→ **ACTIVITY**: The whole listing is to be written out again exactly; the pictures are not.

→ **DATA EXCERPT**:
------------------------------------
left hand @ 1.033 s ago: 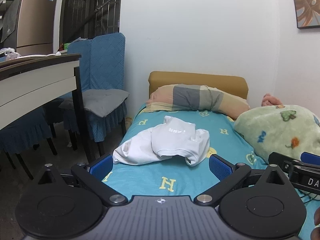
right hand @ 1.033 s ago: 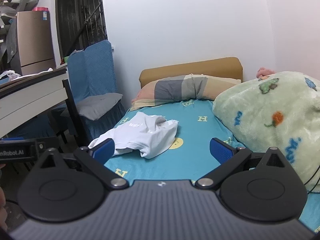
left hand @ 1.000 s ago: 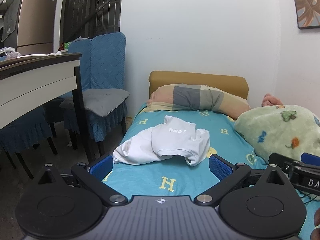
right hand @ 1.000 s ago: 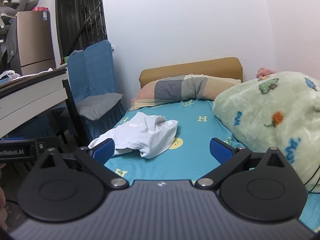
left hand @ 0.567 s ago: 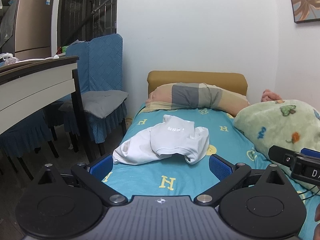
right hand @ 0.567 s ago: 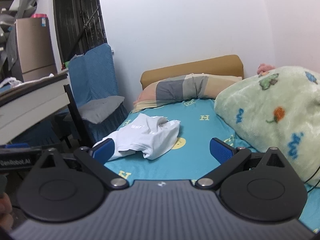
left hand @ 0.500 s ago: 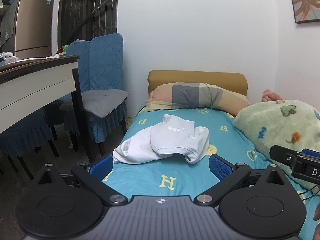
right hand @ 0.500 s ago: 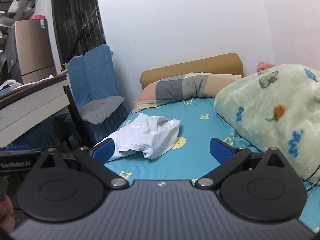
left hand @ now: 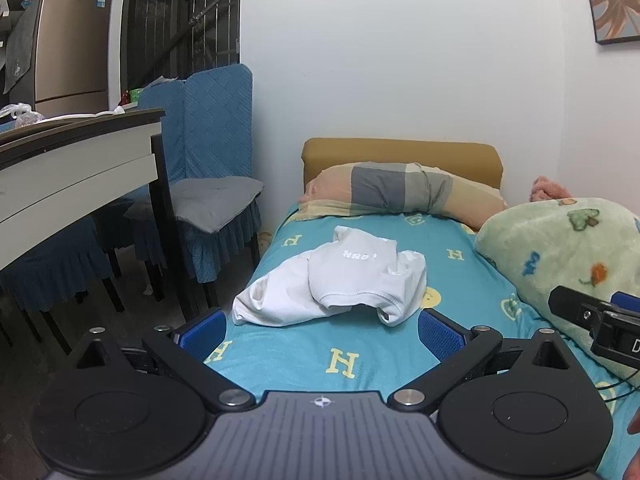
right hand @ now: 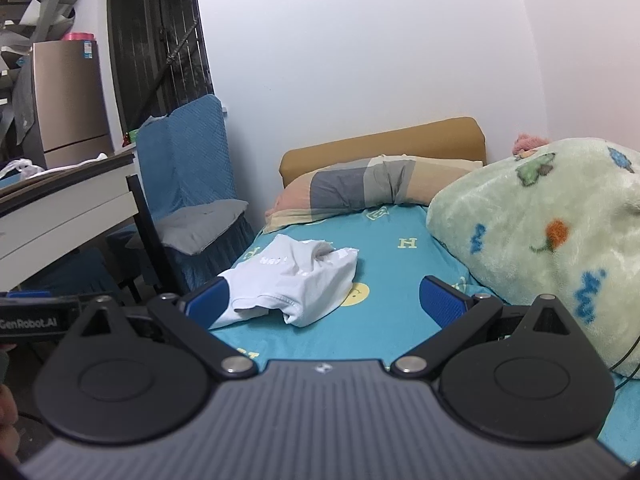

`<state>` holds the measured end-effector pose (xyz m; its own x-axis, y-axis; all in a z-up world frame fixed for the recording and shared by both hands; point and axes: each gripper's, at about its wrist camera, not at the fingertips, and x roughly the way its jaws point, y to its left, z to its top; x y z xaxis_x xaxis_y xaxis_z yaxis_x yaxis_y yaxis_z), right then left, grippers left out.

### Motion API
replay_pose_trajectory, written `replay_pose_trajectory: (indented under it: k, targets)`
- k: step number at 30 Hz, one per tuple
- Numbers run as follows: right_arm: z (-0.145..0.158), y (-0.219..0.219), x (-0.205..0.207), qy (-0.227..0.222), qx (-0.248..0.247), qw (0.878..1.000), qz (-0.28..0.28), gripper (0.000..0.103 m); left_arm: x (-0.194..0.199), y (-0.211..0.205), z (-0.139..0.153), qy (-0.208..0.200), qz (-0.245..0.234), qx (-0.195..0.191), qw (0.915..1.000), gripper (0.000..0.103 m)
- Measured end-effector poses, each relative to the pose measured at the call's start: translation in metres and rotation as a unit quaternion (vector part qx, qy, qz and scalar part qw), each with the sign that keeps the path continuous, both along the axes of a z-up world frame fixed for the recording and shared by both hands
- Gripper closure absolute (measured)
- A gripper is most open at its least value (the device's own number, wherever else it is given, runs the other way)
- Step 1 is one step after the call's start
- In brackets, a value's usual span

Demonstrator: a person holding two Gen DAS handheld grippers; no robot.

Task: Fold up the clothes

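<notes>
A crumpled white t-shirt [left hand: 340, 280] [right hand: 292, 280] lies on the teal bed sheet [left hand: 340, 360] [right hand: 392, 292], toward the bed's left side. My left gripper [left hand: 322, 332] hovers at the foot of the bed, short of the shirt, open with nothing between its blue pads [left hand: 200, 330]. My right gripper [right hand: 324, 302] is also open and empty, held beside the left one and farther right; its blue left pad [right hand: 208, 304] overlaps the shirt's near edge in the picture. The right gripper's body [left hand: 600, 320] shows at the edge of the left wrist view.
A fluffy green blanket [left hand: 560, 256] [right hand: 552, 240] is piled on the bed's right side. A plaid pillow [left hand: 400, 196] rests against the tan headboard [left hand: 400, 152]. Left of the bed stand blue-covered chairs [left hand: 212, 200] and a table [left hand: 72, 160].
Both grippers have shifted slightly; the right wrist view has tilted and the shirt sits a little closer in it. Jaws stay open. The shirt has not moved.
</notes>
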<state>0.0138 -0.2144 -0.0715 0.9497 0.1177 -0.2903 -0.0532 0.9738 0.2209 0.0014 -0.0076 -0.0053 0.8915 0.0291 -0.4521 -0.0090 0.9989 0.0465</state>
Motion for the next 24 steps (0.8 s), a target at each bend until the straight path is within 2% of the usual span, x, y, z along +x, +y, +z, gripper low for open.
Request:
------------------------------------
→ **ANSWER TO THE EXERCISE**:
left hand @ 1.033 s ago: 
right hand @ 1.033 s ago: 
left hand @ 1.000 s ago: 
right hand @ 1.000 s ago: 
left hand @ 0.567 s ago: 
right hand @ 0.567 s ago: 
left hand @ 0.500 s ago: 
right hand @ 0.500 s ago: 
left hand @ now: 
right hand @ now: 

`<state>` holds the measured end-effector pose (xyz m; its own x-axis, y-axis; all in a z-up world frame fixed for the recording and shared by both hands; point and axes: each gripper's, at about its wrist camera, not at the fingertips, and x roughly the way its jaws point, y to its left, z to its top; x y z xaxis_x xaxis_y xaxis_z yaxis_x yaxis_y yaxis_z), right then left, grippers left out.

### Motion API
replay_pose_trajectory, written `replay_pose_trajectory: (indented under it: k, targets)`
- k: step number at 30 Hz, one per tuple
- Numbers run as follows: right_arm: z (-0.145..0.158), y (-0.219..0.219), x (-0.205..0.207), qy (-0.227..0.222), qx (-0.248..0.247), qw (0.878..1.000), qz (-0.28..0.28), gripper (0.000..0.103 m); left_arm: x (-0.194..0.199), y (-0.211..0.205), z (-0.139..0.153), qy (-0.208..0.200), qz (-0.245..0.234), qx (-0.195..0.191), qw (0.915..1.000), gripper (0.000..0.103 m)
- Measured end-effector poses, each relative to the pose measured at the call's start: translation in metres and rotation as a unit quaternion (vector part qx, qy, qz and scalar part qw), each with the sign that keeps the path continuous, both along the axes of a z-up world frame fixed for the recording and shared by both hands
- Gripper closure absolute (measured)
- A gripper is most open at its least value (the device's own number, wherever else it is given, runs the other way)
- Step 1 is one step after the call's start
- In brackets, a value's usual span

Demonstrator: a person holding two Gen DAS handheld grippers; no robot.

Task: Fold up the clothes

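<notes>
A crumpled white t-shirt [left hand: 340, 280] [right hand: 292, 280] lies on the teal bed sheet [left hand: 340, 360] [right hand: 392, 292], toward the bed's left side. My left gripper [left hand: 322, 332] hovers at the foot of the bed, short of the shirt, open with nothing between its blue pads [left hand: 200, 330]. My right gripper [right hand: 324, 302] is also open and empty, held beside the left one and farther right; its blue left pad [right hand: 208, 304] overlaps the shirt's near edge in the picture. The right gripper's body [left hand: 600, 320] shows at the edge of the left wrist view.
A fluffy green blanket [left hand: 560, 256] [right hand: 552, 240] is piled on the bed's right side. A plaid pillow [left hand: 400, 196] rests against the tan headboard [left hand: 400, 152]. Left of the bed stand blue-covered chairs [left hand: 212, 200] and a table [left hand: 72, 160].
Both grippers have shifted slightly; the right wrist view has tilted and the shirt sits a little closer in it. Jaws stay open. The shirt has not moved.
</notes>
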<state>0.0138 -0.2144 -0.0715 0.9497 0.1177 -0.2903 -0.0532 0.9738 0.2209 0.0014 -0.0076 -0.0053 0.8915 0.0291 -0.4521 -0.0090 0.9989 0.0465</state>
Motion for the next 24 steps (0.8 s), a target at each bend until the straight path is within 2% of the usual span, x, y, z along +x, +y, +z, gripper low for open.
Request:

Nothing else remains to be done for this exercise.